Grub Boot Loader Configuration

I have a nine year old PC.

It’s a PIII with dual 1Gig processors at 1Gig clock speed, with 1Gig of ram.

This is a dual boot system.

It has two hard drives, one is 250Gb loaded with Windows 2000 Professional, this is the C: drive.

The second hard drive is 400GBs where openSuse 11.0 is loaded.

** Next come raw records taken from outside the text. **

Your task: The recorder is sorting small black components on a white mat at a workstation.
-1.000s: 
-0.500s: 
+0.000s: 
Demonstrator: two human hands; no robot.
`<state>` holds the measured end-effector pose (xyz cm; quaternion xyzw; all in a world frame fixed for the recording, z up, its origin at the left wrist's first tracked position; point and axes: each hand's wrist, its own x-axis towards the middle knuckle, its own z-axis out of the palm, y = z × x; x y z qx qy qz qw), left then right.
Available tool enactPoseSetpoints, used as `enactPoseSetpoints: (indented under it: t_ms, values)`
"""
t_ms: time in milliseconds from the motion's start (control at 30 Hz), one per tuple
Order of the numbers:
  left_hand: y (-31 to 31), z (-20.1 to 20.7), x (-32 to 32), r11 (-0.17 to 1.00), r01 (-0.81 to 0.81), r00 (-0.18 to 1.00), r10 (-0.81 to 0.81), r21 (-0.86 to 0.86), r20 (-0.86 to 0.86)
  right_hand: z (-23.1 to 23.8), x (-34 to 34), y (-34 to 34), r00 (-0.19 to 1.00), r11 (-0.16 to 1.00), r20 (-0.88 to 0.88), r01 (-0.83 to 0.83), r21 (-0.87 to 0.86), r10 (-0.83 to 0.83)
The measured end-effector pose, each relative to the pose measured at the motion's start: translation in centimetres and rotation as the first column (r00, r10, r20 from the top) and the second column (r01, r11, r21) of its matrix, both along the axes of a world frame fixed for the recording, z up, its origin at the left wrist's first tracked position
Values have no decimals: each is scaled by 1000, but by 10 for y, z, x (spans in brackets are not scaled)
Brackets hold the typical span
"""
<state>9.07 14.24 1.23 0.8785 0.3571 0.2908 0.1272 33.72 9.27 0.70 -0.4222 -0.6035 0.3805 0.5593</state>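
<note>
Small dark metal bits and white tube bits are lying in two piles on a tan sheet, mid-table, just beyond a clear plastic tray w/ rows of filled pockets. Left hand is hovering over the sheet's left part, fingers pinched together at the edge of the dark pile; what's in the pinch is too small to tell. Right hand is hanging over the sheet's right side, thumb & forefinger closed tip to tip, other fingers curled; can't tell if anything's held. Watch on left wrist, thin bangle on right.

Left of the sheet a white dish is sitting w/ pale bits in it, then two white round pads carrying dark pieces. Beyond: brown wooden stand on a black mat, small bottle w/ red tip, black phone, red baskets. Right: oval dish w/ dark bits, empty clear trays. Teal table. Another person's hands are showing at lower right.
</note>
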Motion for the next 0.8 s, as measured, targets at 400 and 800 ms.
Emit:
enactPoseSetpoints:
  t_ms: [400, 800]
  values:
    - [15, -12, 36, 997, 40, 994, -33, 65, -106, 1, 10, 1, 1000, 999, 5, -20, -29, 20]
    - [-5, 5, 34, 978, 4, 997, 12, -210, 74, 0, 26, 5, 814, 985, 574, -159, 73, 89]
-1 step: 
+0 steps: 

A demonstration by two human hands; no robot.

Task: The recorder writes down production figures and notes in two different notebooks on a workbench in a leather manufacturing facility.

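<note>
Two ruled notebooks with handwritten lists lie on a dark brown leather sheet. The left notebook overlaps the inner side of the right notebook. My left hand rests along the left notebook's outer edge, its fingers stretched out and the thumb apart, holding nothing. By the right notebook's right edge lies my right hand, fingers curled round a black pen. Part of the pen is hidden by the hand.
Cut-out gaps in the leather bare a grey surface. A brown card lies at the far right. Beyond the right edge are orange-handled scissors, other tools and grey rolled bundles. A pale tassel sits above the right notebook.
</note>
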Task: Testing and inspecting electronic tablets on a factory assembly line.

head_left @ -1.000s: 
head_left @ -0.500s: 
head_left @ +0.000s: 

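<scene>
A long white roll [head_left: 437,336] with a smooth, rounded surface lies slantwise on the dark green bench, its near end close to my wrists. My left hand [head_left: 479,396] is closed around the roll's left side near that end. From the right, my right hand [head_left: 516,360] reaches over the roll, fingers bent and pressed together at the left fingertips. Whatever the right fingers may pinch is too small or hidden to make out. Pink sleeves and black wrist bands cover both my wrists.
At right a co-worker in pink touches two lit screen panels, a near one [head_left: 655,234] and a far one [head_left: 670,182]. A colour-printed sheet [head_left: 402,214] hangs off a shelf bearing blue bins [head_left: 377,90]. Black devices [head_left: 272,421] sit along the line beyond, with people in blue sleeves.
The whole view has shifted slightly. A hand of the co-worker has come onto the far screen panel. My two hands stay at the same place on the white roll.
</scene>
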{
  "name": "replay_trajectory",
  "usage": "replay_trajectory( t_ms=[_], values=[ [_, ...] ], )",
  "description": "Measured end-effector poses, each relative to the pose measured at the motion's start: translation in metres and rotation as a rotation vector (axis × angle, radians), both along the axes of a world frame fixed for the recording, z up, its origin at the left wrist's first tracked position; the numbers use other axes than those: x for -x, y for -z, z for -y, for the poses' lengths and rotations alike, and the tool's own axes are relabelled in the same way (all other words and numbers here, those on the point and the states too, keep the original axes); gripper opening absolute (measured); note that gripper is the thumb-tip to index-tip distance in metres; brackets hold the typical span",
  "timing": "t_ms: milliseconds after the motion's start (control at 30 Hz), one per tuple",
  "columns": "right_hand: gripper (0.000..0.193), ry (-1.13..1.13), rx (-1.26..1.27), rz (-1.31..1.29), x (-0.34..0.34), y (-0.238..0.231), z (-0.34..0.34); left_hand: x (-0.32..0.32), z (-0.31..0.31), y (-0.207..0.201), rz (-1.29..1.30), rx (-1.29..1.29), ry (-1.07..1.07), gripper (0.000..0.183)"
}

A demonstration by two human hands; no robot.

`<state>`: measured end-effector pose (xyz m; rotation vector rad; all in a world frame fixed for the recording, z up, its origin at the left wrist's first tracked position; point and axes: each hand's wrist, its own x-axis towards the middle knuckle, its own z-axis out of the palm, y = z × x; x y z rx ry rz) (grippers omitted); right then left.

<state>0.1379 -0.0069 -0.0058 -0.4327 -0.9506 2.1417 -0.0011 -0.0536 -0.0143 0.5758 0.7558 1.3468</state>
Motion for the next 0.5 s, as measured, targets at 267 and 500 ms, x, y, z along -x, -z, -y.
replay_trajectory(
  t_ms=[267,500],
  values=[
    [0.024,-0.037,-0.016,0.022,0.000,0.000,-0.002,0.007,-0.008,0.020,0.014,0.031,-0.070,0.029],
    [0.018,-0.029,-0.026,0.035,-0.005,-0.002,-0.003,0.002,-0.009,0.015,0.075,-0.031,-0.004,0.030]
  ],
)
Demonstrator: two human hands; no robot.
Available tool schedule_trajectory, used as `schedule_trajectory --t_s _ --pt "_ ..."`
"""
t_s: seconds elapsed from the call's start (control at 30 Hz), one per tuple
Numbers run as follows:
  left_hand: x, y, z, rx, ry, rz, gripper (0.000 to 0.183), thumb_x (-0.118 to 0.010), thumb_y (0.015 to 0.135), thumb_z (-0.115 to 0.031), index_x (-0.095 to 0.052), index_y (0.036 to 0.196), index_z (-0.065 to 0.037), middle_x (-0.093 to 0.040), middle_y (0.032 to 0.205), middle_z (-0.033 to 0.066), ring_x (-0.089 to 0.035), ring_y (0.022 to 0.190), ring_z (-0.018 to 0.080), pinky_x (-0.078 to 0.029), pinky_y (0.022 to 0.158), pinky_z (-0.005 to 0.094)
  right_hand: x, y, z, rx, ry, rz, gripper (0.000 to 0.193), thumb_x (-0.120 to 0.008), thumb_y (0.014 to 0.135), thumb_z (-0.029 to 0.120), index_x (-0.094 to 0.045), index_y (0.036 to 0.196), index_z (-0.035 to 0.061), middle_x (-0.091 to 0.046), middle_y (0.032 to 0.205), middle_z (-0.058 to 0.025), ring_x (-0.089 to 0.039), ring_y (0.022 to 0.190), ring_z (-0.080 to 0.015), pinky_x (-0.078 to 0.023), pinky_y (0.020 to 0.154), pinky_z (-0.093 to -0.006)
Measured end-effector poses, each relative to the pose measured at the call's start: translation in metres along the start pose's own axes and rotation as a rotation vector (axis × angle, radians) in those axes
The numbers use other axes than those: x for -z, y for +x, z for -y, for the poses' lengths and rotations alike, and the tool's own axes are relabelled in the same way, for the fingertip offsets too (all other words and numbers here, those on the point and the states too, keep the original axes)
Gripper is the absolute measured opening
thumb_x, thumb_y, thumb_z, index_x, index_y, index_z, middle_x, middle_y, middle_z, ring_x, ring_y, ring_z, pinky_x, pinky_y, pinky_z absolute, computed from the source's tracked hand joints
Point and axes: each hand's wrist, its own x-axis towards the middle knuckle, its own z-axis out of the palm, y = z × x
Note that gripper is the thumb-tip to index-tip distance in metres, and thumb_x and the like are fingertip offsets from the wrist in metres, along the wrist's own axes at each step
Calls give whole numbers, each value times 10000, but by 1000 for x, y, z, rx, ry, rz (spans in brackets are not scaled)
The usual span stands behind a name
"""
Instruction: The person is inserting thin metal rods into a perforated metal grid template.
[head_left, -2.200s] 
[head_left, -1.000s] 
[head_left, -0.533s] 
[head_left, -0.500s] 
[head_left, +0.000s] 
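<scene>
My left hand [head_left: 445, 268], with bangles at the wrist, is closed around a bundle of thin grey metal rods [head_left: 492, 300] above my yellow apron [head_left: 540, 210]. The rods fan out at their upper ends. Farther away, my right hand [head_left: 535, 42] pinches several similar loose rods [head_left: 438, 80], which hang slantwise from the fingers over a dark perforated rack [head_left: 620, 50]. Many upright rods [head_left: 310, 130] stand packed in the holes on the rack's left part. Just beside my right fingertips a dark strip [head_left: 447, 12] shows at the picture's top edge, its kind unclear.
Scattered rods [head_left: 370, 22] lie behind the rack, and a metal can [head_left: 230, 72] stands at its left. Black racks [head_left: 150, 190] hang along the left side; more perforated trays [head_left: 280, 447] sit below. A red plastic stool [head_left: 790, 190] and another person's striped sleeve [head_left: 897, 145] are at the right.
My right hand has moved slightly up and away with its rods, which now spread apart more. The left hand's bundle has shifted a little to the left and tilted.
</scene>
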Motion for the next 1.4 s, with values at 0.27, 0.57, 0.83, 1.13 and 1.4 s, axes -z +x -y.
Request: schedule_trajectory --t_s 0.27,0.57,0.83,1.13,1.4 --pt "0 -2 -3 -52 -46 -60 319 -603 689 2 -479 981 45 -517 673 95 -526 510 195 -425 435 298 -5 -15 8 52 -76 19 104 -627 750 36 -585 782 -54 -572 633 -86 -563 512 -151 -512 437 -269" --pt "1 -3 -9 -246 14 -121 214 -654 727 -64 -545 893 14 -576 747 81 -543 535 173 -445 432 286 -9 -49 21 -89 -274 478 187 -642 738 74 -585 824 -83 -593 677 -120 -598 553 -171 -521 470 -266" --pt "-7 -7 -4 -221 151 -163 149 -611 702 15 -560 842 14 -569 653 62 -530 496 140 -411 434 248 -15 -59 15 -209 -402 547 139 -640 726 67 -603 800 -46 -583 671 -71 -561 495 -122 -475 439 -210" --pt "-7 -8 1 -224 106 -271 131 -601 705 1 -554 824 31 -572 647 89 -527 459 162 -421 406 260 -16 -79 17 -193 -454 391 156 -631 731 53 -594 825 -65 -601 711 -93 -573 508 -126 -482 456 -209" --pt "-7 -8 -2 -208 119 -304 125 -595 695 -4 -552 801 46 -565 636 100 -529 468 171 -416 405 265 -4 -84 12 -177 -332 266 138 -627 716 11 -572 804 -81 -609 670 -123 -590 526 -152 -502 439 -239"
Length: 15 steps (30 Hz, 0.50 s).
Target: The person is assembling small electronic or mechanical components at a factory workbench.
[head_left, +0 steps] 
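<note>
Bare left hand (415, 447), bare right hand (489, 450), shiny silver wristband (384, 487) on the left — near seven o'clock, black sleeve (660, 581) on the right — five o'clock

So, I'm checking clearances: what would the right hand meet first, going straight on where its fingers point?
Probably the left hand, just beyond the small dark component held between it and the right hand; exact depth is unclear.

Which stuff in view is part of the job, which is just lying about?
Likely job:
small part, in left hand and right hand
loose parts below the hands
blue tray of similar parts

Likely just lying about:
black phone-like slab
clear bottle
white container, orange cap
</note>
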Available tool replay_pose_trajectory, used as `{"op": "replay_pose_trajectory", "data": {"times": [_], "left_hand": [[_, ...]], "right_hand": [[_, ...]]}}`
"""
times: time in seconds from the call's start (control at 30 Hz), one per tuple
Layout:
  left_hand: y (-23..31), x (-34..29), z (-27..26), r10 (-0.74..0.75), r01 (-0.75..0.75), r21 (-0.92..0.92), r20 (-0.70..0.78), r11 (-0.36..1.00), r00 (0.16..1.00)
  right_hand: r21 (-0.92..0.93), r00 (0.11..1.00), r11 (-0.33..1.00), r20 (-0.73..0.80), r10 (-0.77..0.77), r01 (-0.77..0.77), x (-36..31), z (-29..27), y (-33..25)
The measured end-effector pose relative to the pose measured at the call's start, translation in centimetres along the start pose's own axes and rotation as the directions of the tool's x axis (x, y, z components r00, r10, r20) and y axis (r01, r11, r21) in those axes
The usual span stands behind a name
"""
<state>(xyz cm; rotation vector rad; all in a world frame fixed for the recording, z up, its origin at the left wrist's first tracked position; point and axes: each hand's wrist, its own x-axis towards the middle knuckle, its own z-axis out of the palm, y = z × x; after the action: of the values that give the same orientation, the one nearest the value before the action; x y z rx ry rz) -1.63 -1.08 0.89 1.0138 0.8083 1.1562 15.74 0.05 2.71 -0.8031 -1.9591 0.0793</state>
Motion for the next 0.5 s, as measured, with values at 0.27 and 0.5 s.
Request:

I have installed a new (C:) hard drive to try and solve any existing problems. This is a dual boot system. I have Windows 2000 Professional already installed. Then I installed openSUSE 11.0. And did all of the online updates from the initial boot. Then I rebooted and can’t get back into linux. I have a slight configuration problem in the Grub boot logger. I notice in the lines of text in the boot loader sentences, that it refers to (0,6). It won’t boot there but if I edit it to (0,5) then it will start to boot but stops at a line with a $ cursor and the lines just above saying something about not being able to mount sda7 because another program has already mounted it. So I reboot with the opensuse disk and go into the option to rescue the system. When it gets to LOGIN, I login using “ROOT”. I then have the Rescue~#: cursor. I just don’t know what to type to get any answers for you. Could you please coach me with what to type so I can get info for you to help me?

I do know I have
[/boot partition that is 70.5MB], and a
/ partition that is 20.0GB], and a
[swap partition that is 2.0GB], and a
[/home partition that is 222.5GB].

All of these sizes and partitions were chosen by the installation process. I did not edit anything.

Any help would be greatly appreciated.

Don’t flame me if I have added this in the wrong area. I’m new and don’t know what I’m doing.

Meant to post (hd2,6) and (hd2,5)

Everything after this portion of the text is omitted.